SUPPLIED MATERIAL START

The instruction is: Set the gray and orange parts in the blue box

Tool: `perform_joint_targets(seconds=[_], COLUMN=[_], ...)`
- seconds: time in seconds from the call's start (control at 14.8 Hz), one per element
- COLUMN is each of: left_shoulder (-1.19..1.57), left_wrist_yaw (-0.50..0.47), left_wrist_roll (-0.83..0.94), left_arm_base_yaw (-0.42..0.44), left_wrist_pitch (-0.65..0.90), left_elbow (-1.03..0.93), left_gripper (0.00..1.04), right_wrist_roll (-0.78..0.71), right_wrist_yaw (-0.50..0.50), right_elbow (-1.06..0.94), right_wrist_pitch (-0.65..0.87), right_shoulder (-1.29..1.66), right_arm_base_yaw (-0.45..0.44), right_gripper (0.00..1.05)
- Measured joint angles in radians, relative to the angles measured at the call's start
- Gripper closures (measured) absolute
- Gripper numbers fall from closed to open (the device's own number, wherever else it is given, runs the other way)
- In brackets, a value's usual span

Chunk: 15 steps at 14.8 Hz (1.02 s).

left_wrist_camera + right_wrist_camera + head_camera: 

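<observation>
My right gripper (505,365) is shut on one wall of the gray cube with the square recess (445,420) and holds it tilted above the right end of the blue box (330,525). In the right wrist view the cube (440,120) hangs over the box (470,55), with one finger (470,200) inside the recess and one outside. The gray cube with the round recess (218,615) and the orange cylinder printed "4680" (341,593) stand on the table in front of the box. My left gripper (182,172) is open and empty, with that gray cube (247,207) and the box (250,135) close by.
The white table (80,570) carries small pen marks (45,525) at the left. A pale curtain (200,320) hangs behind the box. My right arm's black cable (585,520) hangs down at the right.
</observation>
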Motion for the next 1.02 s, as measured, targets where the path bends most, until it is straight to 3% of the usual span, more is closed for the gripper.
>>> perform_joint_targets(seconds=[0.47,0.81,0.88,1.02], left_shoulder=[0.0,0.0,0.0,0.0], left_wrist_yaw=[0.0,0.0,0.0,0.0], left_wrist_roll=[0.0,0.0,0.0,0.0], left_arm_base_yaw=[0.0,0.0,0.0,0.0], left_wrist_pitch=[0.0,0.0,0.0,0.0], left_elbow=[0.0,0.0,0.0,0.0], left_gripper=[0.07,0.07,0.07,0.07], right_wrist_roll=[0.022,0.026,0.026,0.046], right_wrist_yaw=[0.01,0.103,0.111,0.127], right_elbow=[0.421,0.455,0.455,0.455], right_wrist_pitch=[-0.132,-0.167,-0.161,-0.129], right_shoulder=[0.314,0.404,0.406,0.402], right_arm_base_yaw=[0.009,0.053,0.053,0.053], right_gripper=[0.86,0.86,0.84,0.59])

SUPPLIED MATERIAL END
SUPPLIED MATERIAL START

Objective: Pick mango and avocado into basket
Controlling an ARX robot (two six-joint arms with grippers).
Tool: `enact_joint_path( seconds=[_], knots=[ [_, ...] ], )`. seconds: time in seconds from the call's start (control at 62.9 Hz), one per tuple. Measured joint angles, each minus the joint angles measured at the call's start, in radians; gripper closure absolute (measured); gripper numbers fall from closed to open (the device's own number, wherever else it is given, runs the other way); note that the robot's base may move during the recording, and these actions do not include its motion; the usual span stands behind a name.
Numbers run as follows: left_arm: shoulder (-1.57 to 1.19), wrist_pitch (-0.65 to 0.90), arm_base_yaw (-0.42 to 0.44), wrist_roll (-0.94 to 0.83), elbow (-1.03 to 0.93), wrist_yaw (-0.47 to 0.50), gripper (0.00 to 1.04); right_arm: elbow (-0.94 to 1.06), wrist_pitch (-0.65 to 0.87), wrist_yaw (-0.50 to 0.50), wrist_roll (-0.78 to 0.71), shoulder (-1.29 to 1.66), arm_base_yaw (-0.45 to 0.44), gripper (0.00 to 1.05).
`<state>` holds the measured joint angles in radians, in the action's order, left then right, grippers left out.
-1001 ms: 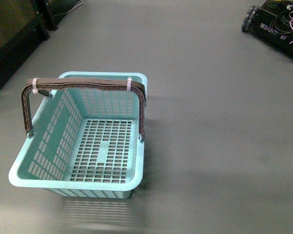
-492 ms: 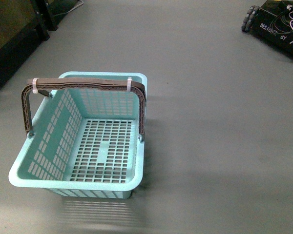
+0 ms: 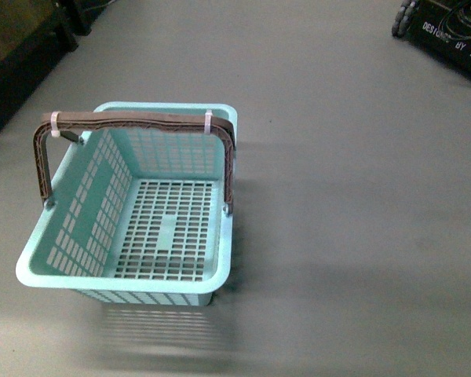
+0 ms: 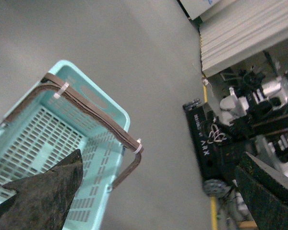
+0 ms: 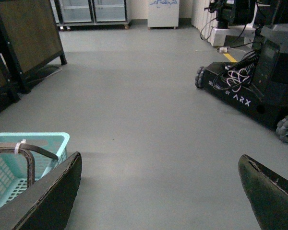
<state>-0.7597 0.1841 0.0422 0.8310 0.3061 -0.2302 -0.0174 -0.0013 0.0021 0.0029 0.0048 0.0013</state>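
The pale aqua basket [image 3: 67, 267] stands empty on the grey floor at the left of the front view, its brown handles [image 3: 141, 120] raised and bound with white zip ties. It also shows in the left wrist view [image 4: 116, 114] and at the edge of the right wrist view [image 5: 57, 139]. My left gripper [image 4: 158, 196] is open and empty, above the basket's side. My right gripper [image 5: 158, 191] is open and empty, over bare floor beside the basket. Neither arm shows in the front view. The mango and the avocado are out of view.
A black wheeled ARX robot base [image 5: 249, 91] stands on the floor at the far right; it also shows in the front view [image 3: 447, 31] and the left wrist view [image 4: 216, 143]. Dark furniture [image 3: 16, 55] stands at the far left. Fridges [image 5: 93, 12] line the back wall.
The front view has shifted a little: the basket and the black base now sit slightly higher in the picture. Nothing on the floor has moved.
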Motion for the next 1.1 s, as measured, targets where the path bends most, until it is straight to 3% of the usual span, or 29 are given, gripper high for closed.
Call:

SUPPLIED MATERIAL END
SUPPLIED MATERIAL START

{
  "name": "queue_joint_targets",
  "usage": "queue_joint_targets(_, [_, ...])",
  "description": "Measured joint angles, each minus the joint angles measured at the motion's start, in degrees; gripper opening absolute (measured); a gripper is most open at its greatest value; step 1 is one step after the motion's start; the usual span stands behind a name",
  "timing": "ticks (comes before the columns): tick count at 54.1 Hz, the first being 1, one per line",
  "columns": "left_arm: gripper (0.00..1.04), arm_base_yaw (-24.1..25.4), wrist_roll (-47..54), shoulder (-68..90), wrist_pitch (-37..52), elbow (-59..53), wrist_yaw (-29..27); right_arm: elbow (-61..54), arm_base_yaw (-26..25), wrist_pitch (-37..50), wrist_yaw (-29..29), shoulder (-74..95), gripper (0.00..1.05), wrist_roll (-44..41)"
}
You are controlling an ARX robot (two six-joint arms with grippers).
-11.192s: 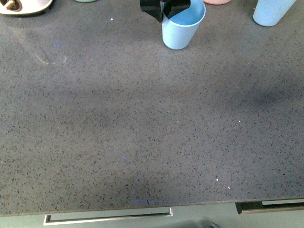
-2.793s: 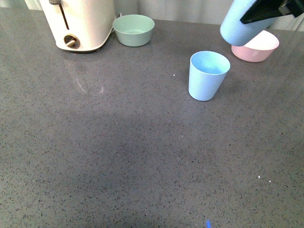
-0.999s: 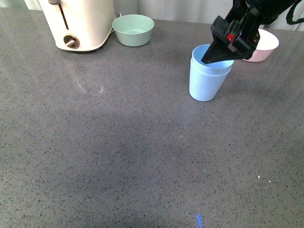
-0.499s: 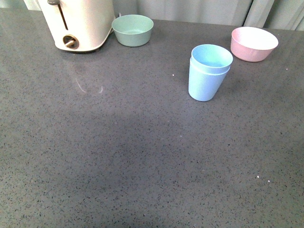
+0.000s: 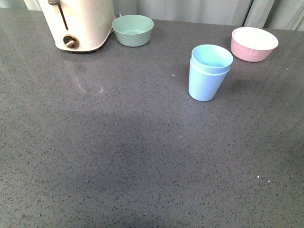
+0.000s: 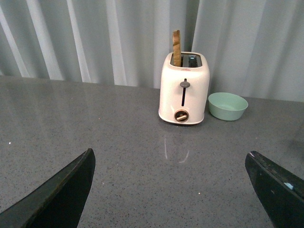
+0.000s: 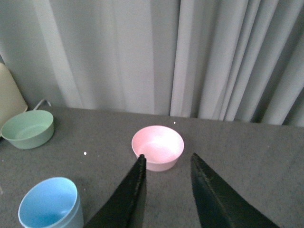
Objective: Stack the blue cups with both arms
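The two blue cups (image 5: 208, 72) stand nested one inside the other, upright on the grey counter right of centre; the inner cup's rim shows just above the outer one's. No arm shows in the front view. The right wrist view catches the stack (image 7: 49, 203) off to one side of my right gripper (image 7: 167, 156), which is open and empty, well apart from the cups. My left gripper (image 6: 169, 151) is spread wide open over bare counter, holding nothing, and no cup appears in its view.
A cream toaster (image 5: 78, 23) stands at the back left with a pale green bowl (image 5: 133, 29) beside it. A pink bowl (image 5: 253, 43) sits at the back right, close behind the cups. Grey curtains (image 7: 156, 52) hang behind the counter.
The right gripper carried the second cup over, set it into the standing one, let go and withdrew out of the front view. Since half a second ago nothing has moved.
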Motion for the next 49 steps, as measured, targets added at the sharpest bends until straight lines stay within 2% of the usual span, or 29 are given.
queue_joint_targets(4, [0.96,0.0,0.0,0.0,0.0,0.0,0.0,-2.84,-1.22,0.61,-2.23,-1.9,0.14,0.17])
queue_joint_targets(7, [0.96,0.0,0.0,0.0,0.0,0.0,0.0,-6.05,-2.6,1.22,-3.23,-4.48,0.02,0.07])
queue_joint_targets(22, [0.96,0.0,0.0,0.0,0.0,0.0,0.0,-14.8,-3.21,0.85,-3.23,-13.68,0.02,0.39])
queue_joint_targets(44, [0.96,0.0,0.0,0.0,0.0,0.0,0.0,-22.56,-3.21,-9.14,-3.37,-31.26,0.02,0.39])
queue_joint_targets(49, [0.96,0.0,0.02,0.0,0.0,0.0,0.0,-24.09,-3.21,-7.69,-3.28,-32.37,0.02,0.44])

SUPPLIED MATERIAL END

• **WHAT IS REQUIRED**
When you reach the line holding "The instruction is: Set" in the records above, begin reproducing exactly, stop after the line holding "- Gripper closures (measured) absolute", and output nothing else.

• **RESULT OF THIS EXERCISE**
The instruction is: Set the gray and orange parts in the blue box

Tool: `perform_joint_targets(seconds=[_], COLUMN=[_], ...)`
- seconds: time in seconds from the call's start (control at 14.8 Hz), one per element
- COLUMN is each of: left_shoulder (-1.19..1.57), left_wrist_yaw (-0.50..0.47), left_wrist_roll (-0.83..0.94), left_arm_base_yaw (-0.42..0.44), left_wrist_pitch (-0.65..0.90), left_elbow (-1.03..0.93), left_gripper (0.00..1.04), right_wrist_roll (-0.78..0.71), right_wrist_yaw (-0.50..0.50), right_elbow (-1.06..0.94), right_wrist_pitch (-0.65..0.87), right_shoulder (-1.29..1.66), right_arm_base_yaw (-0.45..0.44), right_gripper (0.00..1.05)
- Measured joint angles in radians, relative to the angles measured at the call's start
- Gripper closures (measured) absolute

There's nothing left to add to the output.